In children who are placed on extracorporeal membrane oxygenation (ECMO) for cardiogenic shock in the setting of myocarditis or dilated cardiomyopathy (DCM), it is often necessary to decompress the left heart in order to minimize distension and promote myocardial recovery.¹ In addition, left atrial decompression protects from lung injury secondary to cardiogenic pulmonary edema and pulmonary hemorrhage.² Previous studies have demonstrated improved survival in those who have undergone left atrial decompression compared to those who have not.¹ Additionally, early left atrial decompression has been associated with improved survival and shorter duration of mechanical ventilation when compared to delayed intervention.³

There are various methods of performing left atrial decompression, and no standard practice across institutions. Balloon atrial septostomy (BAS) permits left to right shunting and was among the first invasive strategies used to decompress the left ventricle during ECMO.⁴ Left atrial (LA) drainage, either by direct placement of a left atrial cannula or percutaneous technique, allows blood to be actively pumped from the left atrium to the arterial system by the ECMO circuit, which may more effectively decompress the left atrium and maintain systemic arterial pressure.⁴ A single institution study has previously demonstrated no difference between decompression technique and outcomes.⁵ However, to our knowledge, the association between method of left atrial decompression and outcomes has not been evaluated in a multi-institutional study.
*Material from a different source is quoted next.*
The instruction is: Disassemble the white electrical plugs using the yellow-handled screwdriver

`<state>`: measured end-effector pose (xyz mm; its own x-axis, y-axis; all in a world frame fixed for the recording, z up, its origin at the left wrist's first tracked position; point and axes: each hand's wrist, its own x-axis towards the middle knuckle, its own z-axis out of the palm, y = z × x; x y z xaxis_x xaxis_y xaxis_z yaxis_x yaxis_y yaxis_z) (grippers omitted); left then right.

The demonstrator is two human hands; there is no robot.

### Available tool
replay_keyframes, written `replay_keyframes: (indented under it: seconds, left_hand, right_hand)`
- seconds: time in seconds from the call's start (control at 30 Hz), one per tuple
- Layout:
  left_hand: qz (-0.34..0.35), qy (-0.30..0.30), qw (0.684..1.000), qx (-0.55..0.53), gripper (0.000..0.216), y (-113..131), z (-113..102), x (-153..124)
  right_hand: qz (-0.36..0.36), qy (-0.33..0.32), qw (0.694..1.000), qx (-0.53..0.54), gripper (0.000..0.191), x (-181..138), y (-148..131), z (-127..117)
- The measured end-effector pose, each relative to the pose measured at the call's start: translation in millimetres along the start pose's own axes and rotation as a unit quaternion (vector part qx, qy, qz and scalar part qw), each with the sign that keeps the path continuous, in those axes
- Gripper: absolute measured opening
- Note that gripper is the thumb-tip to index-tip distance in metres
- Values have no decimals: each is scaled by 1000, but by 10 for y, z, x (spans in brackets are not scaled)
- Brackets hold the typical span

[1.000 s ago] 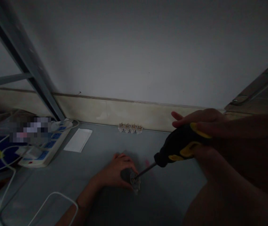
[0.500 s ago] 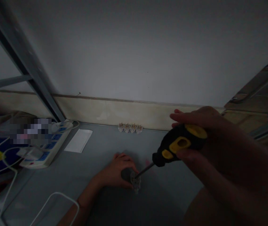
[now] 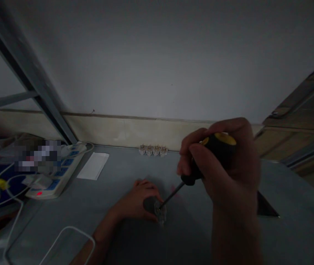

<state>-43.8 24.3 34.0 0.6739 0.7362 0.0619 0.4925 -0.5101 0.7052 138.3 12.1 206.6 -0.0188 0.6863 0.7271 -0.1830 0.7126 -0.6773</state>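
Note:
My right hand [image 3: 223,158] is wrapped round the black and yellow handle of a screwdriver [image 3: 172,194]. Its shaft slants down to the left, and the tip meets the face of a small part with a dark round body [image 3: 149,204] and a clear, jagged front piece [image 3: 161,213]. My left hand [image 3: 140,200] grips that part from the left, low over the grey tabletop [image 3: 126,165]. Exactly what the part is I cannot make out in the dim light. Near the wall stands a row of several similar clear pieces with metal pins [image 3: 153,150].
On the left lies a white power strip [image 3: 63,171] with plugs and cables. Beside it is a folded white paper [image 3: 93,166]. A white cable [image 3: 71,228] loops near my left forearm. Partly behind my right wrist shows a dark flat object [image 3: 267,206].
My right hand has turned and closed its fingers further round the screwdriver handle, moving slightly left. The left hand and its part stay almost in place. A red light now shows on the power strip.

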Motion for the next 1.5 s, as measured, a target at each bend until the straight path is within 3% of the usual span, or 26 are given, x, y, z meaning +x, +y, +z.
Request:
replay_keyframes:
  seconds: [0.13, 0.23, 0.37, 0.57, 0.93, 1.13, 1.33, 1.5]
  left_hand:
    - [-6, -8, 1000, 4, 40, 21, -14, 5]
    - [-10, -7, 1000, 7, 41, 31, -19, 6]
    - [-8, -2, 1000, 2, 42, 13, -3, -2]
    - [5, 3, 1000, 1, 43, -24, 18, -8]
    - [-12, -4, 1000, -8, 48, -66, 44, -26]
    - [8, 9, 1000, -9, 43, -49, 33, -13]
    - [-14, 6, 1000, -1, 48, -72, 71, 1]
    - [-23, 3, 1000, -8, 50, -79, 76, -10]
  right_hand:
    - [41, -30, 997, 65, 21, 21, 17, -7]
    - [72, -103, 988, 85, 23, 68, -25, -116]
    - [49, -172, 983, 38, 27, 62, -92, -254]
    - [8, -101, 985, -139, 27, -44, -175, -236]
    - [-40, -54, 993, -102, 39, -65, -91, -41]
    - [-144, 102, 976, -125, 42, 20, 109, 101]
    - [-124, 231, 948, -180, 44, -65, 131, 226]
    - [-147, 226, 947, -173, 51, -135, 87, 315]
Thus, we sought to compare the association of balloon atrial septostomy vs left atrial drainage with survival in children with DCM and myocarditis requiring VA-ECMO.

Methods

The primary aims of the study were to compare hospital outcomes (including ECMO decannulation) and hospital survival between the BAS and LA drainage groups. Secondary analyses were aimed at identifying predictors of successful ECMO decannulation and hospital survival. This analysis incorporated multi-institutional data. All program names and locations were completely de-identified for analysis and publication. Data were obtained retrospectively from the Extracorporeal Life Support Organization (ELSO) registry. Studies utilizing the ELSO database are exempt from local Institutional Review Board approval as the data are de-identified.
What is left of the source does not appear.